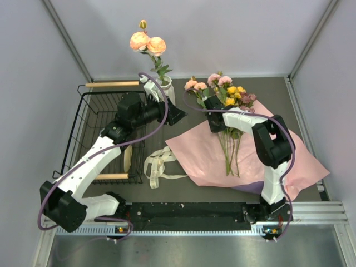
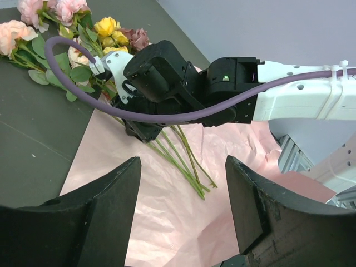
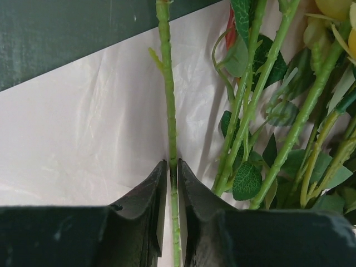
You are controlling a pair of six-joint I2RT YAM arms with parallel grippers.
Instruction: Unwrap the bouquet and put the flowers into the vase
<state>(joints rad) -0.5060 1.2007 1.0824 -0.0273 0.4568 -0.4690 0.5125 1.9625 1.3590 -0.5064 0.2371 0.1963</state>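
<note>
Right gripper [image 3: 172, 164]: jaws nearly closed, pinching one green stem [image 3: 167, 83] between them. The other flowers [image 1: 231, 94] lie alongside on pink paper [image 1: 189, 151]. Left gripper [image 2: 183, 162]: wide open, empty, beside the vase [image 1: 168, 92].

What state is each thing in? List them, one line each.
vase: upright, holding two peach roses
wrap: spread open, flat
ribbon: untied, loose beside the wrap
flowers: lying on the wrap
left tool: open, empty
right tool: shut on one stem
</note>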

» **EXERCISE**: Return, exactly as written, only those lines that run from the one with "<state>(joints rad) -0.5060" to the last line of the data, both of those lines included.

» **EXPECTED ANSWER**:
<state>(joints rad) -0.5060 1.2007 1.0824 -0.0273 0.4568 -0.4690 0.5125 1.9625 1.3590 -0.5064 0.2371 0.1963</state>
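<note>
Right gripper [image 3: 172, 164]: jaws nearly closed, pinching one green stem [image 3: 167, 83] between them. The other flowers [image 1: 231, 94] lie alongside on pink paper [image 1: 189, 151]. Left gripper [image 2: 183, 162]: wide open, empty, beside the vase [image 1: 168, 92].

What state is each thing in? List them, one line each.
vase: upright, holding two peach roses
wrap: spread open, flat
ribbon: untied, loose beside the wrap
flowers: lying on the wrap
left tool: open, empty
right tool: shut on one stem
</note>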

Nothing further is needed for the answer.